(Collection entries)
*-*-*
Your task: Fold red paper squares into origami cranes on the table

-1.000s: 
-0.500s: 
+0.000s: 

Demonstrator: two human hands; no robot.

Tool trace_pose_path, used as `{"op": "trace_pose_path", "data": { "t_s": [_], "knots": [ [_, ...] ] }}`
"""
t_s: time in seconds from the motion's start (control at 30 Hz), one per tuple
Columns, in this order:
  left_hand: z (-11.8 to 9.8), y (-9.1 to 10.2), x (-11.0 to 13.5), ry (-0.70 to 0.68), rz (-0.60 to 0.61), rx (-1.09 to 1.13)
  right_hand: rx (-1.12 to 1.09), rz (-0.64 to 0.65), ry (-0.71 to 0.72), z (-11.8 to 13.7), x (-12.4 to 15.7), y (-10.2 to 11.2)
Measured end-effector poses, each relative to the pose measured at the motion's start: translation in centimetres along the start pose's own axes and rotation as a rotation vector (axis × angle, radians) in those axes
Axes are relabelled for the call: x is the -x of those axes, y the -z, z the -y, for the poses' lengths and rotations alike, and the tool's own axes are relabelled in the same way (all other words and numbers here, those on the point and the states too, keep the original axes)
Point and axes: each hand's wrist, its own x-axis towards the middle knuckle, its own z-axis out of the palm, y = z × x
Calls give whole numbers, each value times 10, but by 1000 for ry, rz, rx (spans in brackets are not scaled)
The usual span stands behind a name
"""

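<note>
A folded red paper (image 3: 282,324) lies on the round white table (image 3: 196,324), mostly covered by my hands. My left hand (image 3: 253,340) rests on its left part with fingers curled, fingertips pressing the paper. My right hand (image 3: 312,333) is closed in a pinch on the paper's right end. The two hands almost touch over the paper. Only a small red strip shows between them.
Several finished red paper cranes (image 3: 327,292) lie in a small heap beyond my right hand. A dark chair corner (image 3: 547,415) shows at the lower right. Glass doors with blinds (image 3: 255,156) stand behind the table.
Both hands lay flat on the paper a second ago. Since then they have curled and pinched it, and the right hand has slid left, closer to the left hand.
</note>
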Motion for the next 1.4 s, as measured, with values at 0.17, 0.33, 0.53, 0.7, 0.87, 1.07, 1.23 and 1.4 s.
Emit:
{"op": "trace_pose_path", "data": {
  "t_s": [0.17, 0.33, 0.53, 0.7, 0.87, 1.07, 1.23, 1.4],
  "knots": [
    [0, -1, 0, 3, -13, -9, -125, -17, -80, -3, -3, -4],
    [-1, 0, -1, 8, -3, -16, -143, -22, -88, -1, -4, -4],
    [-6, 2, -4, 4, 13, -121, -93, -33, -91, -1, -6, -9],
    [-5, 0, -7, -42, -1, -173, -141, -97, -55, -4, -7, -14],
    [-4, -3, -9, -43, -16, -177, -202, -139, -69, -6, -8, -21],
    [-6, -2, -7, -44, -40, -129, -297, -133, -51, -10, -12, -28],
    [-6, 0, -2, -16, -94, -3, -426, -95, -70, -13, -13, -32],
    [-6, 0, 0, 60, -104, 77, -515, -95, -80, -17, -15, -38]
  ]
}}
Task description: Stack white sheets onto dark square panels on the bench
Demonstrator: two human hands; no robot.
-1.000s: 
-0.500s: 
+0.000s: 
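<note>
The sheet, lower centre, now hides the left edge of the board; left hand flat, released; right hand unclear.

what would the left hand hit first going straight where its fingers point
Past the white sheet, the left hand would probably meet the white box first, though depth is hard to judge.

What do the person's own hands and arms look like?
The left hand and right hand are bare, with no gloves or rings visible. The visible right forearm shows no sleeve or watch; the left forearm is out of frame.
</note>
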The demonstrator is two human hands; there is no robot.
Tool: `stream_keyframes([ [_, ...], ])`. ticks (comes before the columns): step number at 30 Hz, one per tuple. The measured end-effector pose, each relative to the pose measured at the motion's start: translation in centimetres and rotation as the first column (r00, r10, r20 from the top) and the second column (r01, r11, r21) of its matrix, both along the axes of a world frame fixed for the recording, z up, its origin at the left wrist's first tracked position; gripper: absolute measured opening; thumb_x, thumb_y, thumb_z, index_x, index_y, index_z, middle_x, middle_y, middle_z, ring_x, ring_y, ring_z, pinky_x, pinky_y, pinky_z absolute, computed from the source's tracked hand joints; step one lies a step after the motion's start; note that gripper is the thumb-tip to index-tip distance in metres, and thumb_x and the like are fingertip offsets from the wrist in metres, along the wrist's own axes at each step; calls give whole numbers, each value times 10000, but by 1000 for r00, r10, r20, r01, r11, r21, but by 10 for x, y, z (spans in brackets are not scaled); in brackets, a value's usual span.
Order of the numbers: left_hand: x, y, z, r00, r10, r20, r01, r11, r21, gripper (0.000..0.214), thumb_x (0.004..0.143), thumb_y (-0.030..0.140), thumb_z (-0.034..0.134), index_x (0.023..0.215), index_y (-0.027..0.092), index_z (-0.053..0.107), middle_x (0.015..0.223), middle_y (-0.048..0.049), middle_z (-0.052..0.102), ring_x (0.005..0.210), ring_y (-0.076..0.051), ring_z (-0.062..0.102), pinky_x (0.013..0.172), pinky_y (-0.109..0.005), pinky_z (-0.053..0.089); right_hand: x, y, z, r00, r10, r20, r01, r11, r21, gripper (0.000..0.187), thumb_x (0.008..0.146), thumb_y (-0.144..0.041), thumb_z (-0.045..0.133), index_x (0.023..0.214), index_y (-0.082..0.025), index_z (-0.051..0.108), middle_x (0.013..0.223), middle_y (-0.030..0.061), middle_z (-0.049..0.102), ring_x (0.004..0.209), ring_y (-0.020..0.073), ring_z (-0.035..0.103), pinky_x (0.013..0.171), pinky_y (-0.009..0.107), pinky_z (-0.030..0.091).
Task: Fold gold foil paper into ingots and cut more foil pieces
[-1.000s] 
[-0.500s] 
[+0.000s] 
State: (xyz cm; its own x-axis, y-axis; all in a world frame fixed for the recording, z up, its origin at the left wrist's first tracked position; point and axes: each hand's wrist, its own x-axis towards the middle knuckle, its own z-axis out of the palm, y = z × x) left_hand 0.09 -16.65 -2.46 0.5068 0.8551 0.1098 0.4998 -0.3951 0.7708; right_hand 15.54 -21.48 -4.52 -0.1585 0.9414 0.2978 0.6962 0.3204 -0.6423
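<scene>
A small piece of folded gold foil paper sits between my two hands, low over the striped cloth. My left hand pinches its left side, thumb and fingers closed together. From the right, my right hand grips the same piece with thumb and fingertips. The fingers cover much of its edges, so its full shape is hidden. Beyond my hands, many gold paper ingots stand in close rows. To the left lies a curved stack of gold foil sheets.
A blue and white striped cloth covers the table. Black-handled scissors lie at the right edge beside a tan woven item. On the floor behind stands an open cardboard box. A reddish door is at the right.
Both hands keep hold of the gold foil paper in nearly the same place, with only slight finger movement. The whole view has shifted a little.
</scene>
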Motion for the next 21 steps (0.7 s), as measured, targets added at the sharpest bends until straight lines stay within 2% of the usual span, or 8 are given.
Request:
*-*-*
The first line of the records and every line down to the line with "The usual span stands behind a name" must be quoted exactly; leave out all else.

**Exercise solution:**
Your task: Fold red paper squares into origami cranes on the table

-1.000s: 
-0.500s: 
+0.000s: 

Demonstrator: two human hands; no robot.

Tool trace_pose_path, used as `{"op": "trace_pose_path", "data": { "t_s": [_], "knots": [ [_, ...] ] }}`
"""
t_s: time in seconds from the motion's start (control at 30 Hz), one per tuple
Columns, in this order:
  left_hand: z (-11.8 to 9.8), y (-9.1 to 10.2), x (-11.0 to 13.5), ry (-0.70 to 0.68), rz (-0.60 to 0.61), rx (-1.09 to 1.13)
  right_hand: rx (-1.12 to 1.09), rz (-0.64 to 0.65), ry (-0.71 to 0.72), z (-11.8 to 13.7), x (-12.4 to 15.7), y (-10.2 to 11.2)
Measured end-effector poses, each relative to the pose measured at the motion's start: translation in centimetres along the start pose's own axes and rotation as a rotation vector (axis × angle, radians) in those axes
Axes are relabelled for the call: x is the -x of those axes, y the -z, z the -y, for the poses' lengths and rotations alike, and the tool's own axes are relabelled in the same way (all other words and numbers here, those on the point and the states too, keep the original axes)
Point and axes: each hand's wrist, its own x-axis towards the middle knuckle, its own z-axis out of the palm, y = z × x
Calls give whole numbers, each value times 10, but by 1000 for ry, rz, rx (spans in brackets are not scaled)
The usual span stands behind a name

The exercise is now done.